» Exercise aim:
Images are to be left out; everything else in the records gets copied exactly.

┌─ Data extract

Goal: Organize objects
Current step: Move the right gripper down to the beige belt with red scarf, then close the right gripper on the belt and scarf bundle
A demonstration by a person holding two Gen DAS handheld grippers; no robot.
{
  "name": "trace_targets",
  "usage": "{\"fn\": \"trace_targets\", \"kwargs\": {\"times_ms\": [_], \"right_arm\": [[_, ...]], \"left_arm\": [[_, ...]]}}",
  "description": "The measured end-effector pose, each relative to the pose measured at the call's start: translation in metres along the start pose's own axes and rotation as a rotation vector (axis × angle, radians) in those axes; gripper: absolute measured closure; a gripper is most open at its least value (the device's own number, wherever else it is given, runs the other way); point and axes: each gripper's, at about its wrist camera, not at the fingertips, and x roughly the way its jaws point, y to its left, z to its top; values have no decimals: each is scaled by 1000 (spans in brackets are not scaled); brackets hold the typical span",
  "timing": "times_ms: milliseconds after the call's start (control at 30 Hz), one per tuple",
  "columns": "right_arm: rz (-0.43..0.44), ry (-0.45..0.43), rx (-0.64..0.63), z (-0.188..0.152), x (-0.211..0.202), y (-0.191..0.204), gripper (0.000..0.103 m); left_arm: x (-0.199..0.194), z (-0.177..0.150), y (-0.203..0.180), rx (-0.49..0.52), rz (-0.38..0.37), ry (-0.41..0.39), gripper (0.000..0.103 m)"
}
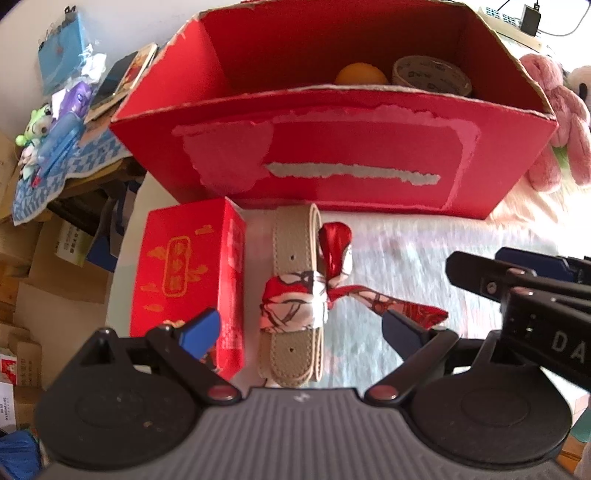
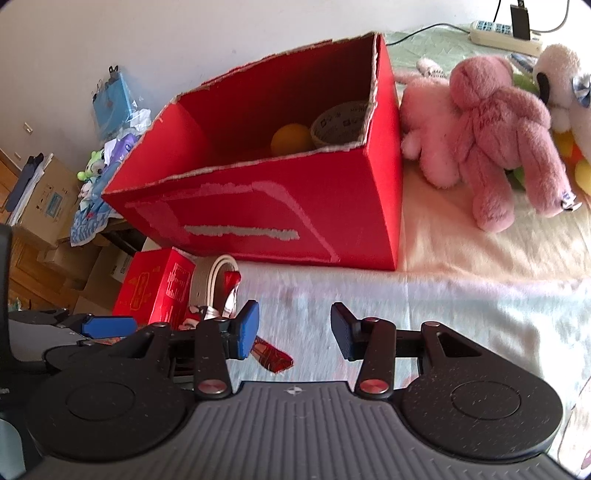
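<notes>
A coiled beige belt (image 1: 293, 280) tied with a red patterned ribbon (image 1: 306, 301) lies on the bed between the fingers of my open left gripper (image 1: 301, 328). A small red carton (image 1: 188, 280) stands just left of it, against my left fingertip (image 1: 201, 328). Behind them sits a big open red box (image 1: 332, 162) holding an orange ball (image 1: 360, 74) and a tape roll (image 1: 430, 75). My right gripper (image 2: 293, 326) is open above the bedsheet, right of the belt (image 2: 216, 280) and the small carton (image 2: 155, 288), its left finger over the ribbon's tail (image 2: 273, 356). The big box (image 2: 280, 218) stands ahead.
A pink plush toy (image 2: 487, 133) and a white plush (image 2: 565, 88) lie right of the big box. A power strip (image 2: 506, 33) sits at the far right. Left of the bed are a cluttered stand (image 1: 62, 122) and cardboard boxes (image 1: 40, 266). The right gripper's body (image 1: 524, 295) reaches into the left wrist view.
</notes>
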Motion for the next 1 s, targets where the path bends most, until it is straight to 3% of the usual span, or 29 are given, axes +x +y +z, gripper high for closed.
{"fn": "trace_targets", "kwargs": {"times_ms": [167, 433, 767, 833, 1000], "right_arm": [[43, 31, 5, -7, 7, 2, 56], [101, 54, 11, -3, 18, 11, 56], [205, 135, 117, 7, 43, 15, 58], [196, 139, 123, 9, 47, 17, 64], [194, 153, 128, 11, 55, 19, 66]], "left_arm": [[0, -13, 8, -8, -33, -11, 10], [0, -31, 30, -4, -190, -49, 23], [2, -22, 41, 49, -340, -101, 37], [6, -21, 41, 72, -360, -101, 40], [13, -20, 43, 102, -422, -98, 40]]}}
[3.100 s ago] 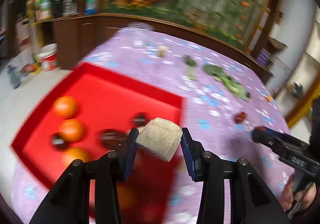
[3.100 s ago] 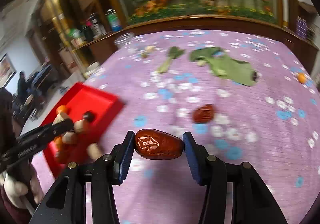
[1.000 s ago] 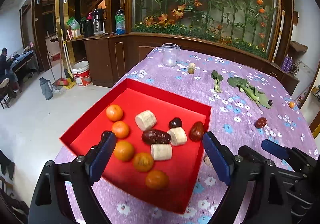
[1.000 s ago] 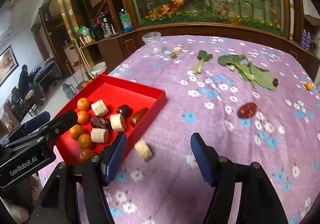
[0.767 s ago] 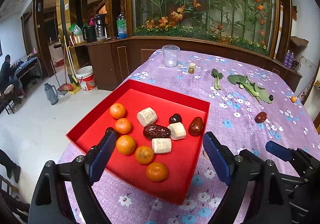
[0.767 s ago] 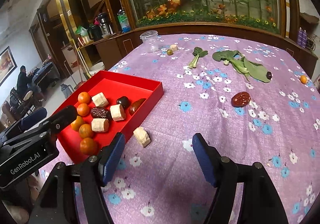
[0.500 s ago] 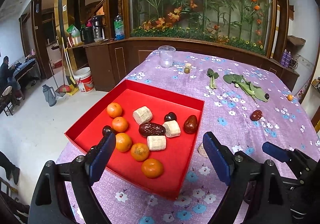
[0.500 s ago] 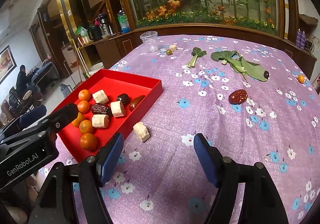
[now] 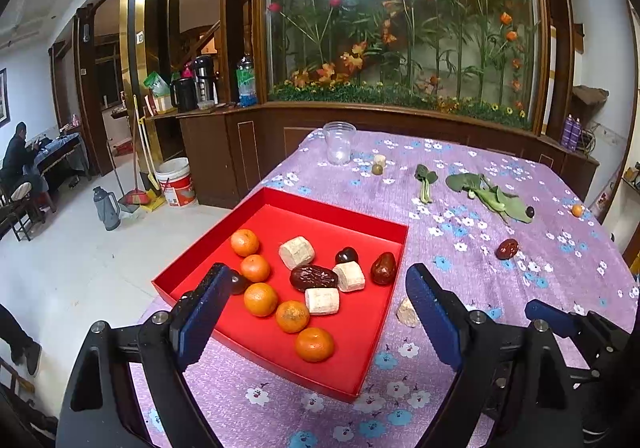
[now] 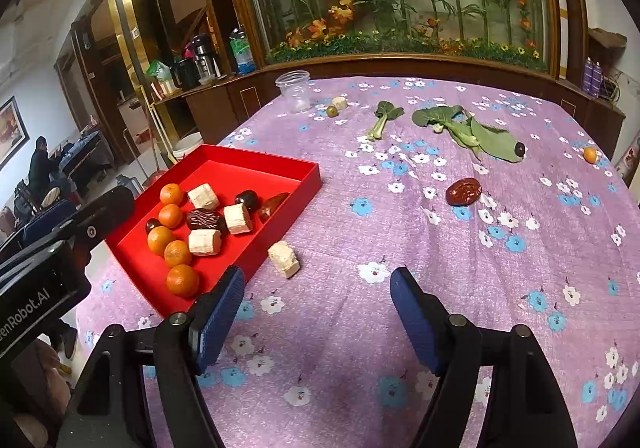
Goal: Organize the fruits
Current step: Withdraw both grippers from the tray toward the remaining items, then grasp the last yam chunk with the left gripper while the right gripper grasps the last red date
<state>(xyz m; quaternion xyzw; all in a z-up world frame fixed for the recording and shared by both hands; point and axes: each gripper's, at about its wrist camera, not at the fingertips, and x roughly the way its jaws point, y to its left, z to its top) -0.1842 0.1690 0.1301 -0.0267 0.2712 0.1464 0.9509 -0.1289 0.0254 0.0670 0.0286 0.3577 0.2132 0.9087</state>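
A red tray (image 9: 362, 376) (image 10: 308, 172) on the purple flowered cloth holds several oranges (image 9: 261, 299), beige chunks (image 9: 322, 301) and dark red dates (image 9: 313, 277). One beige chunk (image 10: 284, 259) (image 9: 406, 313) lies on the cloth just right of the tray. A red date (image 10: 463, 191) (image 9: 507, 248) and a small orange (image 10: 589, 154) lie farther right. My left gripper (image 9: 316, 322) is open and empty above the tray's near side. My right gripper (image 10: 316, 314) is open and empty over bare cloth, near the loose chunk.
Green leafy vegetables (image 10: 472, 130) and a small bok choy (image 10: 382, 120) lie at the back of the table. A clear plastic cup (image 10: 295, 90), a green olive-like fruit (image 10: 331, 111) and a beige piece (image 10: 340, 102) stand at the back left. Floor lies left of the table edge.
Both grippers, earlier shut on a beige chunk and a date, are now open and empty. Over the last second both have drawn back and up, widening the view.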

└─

» Answer for the task:
Goal: Organize objects
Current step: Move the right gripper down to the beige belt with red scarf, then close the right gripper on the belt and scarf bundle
A demonstration by a person holding two Gen DAS handheld grippers; no robot.
{
  "name": "trace_targets",
  "usage": "{\"fn\": \"trace_targets\", \"kwargs\": {\"times_ms\": [_], \"right_arm\": [[_, ...]], \"left_arm\": [[_, ...]]}}",
  "description": "The measured end-effector pose, each relative to the pose measured at the call's start: translation in metres along the start pose's own axes and rotation as a rotation vector (axis × angle, radians) in those axes; gripper: absolute measured closure; a gripper is most open at its least value (the device's own number, wherever else it is given, runs the other way); point and axes: each gripper's, at about its wrist camera, not at the fingertips, and x roughly the way its jaws point, y to its left, z to its top; values have no decimals: each is scaled by 1000 (spans in brackets are not scaled); brackets hold the typical span",
  "timing": "times_ms: milliseconds after the call's start (control at 30 Hz), one per tuple",
  "columns": "right_arm: rz (-0.43..0.44), ry (-0.45..0.43), rx (-0.64..0.63), z (-0.188..0.152), x (-0.211..0.202), y (-0.191..0.204), gripper (0.000..0.103 m); left_arm: x (-0.199..0.194), z (-0.177..0.150), y (-0.203..0.180), rx (-0.49..0.52), rz (-0.38..0.37), ry (-0.41..0.39), gripper (0.000..0.103 m)"
}
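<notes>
A coiled beige belt (image 1: 293, 280) tied with a red patterned ribbon (image 1: 306, 301) lies on the bed between the fingers of my open left gripper (image 1: 301, 328). A small red carton (image 1: 188, 280) stands just left of it, against my left fingertip (image 1: 201, 328). Behind them sits a big open red box (image 1: 332, 162) holding an orange ball (image 1: 360, 74) and a tape roll (image 1: 430, 75). My right gripper (image 2: 293, 326) is open above the bedsheet, right of the belt (image 2: 216, 280) and the small carton (image 2: 155, 288), its left finger over the ribbon's tail (image 2: 273, 356). The big box (image 2: 280, 218) stands ahead.
A pink plush toy (image 2: 487, 133) and a white plush (image 2: 565, 88) lie right of the big box. A power strip (image 2: 506, 33) sits at the far right. Left of the bed are a cluttered stand (image 1: 62, 122) and cardboard boxes (image 1: 40, 266). The right gripper's body (image 1: 524, 295) reaches into the left wrist view.
</notes>
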Motion for the next 1 s, targets where the path bends most, until it is straight to 3% of the usual span, or 29 are given, axes +x +y +z, gripper high for closed.
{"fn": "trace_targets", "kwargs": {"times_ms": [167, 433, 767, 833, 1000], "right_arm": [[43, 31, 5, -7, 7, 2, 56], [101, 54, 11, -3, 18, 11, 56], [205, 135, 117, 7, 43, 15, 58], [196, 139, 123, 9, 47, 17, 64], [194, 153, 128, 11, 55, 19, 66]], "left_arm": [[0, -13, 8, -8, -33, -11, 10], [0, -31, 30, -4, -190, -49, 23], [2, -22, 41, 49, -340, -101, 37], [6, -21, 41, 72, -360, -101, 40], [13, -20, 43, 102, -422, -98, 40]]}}
[3.100 s ago] 
[3.100 s ago] 
[1.000 s ago] 
[1.000 s ago] 
[0.767 s ago] 
[0.767 s ago] 
[0.500 s ago] 
[0.500 s ago] 
[now] 
[now] 
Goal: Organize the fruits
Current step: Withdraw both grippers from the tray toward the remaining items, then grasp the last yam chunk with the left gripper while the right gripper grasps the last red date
<state>(xyz m; quaternion xyzw; all in a z-up world frame fixed for the recording and shared by both hands; point and axes: each gripper's, at about its wrist camera, not at the fingertips, and x roughly the way its jaws point, y to its left, z to its top) -0.1842 0.1690 0.1301 -0.0267 0.2712 0.1464 0.9509 -0.1289 0.0254 0.0670 0.0286 0.3577 0.2132 0.9087</state>
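A red tray (image 9: 362, 376) (image 10: 308, 172) on the purple flowered cloth holds several oranges (image 9: 261, 299), beige chunks (image 9: 322, 301) and dark red dates (image 9: 313, 277). One beige chunk (image 10: 284, 259) (image 9: 406, 313) lies on the cloth just right of the tray. A red date (image 10: 463, 191) (image 9: 507, 248) and a small orange (image 10: 589, 154) lie farther right. My left gripper (image 9: 316, 322) is open and empty above the tray's near side. My right gripper (image 10: 316, 314) is open and empty over bare cloth, near the loose chunk.
Green leafy vegetables (image 10: 472, 130) and a small bok choy (image 10: 382, 120) lie at the back of the table. A clear plastic cup (image 10: 295, 90), a green olive-like fruit (image 10: 331, 111) and a beige piece (image 10: 340, 102) stand at the back left. Floor lies left of the table edge.
Both grippers, earlier shut on a beige chunk and a date, are now open and empty. Over the last second both have drawn back and up, widening the view.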

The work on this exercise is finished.